Scan the listing below for the word "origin" and state how many lines hold it. Write nothing but the number.
----
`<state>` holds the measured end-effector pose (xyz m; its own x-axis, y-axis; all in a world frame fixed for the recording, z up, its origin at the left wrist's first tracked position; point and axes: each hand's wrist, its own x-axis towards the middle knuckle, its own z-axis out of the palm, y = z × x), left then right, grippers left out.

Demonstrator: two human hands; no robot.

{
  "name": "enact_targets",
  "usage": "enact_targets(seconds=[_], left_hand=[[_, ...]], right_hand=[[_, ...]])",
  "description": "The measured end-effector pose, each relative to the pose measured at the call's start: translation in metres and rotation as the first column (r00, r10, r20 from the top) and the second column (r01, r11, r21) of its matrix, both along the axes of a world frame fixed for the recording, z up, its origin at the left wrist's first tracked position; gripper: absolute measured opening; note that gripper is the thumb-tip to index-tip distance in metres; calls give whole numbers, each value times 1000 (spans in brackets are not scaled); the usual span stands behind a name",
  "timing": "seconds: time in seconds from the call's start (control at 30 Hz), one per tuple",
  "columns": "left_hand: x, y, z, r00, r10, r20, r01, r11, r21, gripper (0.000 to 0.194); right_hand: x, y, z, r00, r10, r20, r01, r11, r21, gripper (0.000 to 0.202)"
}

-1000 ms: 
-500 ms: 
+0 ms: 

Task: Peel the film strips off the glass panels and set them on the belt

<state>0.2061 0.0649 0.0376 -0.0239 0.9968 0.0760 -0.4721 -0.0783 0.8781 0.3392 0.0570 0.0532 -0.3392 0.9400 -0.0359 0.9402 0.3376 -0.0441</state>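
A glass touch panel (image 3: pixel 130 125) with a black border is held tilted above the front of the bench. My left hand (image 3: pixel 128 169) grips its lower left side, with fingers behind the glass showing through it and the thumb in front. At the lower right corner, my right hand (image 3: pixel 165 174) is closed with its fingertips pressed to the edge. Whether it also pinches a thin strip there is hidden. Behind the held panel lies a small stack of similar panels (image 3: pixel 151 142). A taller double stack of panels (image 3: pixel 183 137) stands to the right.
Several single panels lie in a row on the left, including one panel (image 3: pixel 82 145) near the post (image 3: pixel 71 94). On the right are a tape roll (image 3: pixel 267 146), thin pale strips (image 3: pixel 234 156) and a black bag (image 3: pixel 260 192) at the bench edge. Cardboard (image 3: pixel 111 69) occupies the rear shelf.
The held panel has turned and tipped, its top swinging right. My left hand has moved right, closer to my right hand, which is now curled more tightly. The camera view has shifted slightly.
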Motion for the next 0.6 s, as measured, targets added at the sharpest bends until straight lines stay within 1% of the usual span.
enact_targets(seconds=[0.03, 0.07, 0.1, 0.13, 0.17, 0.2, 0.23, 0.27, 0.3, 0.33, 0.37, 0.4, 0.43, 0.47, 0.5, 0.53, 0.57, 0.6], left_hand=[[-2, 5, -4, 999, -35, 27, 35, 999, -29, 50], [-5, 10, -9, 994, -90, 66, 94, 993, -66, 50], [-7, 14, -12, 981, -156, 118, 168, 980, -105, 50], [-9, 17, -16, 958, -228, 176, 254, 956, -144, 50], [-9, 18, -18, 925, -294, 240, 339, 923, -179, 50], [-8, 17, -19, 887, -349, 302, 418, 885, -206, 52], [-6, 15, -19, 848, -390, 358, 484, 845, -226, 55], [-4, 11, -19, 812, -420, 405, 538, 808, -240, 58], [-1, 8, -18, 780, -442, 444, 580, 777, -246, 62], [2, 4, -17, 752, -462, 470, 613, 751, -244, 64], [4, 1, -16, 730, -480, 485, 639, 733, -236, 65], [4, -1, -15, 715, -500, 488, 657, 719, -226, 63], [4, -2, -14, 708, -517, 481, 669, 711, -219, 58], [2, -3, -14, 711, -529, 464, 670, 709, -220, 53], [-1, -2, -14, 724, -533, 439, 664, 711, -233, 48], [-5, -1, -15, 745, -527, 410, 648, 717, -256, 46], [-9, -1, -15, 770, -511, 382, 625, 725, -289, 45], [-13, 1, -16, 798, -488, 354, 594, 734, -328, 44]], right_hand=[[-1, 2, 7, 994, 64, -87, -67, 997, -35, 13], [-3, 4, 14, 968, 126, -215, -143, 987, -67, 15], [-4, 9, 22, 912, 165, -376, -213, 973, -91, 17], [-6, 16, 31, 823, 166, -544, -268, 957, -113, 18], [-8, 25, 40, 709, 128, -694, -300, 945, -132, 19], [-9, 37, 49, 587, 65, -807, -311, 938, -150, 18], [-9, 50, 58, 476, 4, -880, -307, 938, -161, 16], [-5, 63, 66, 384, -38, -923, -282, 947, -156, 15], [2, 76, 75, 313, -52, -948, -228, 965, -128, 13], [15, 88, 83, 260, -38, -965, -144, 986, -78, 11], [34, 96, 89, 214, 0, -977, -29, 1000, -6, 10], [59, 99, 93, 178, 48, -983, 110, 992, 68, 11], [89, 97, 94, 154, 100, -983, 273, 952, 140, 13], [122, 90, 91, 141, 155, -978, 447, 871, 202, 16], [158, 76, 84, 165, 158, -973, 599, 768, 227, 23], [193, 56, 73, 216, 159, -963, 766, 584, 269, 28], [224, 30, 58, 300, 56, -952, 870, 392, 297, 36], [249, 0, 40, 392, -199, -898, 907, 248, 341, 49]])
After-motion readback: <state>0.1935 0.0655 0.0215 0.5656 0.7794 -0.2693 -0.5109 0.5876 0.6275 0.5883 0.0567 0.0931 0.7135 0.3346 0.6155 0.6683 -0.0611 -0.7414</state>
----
— THE COMPLETED TASK —
2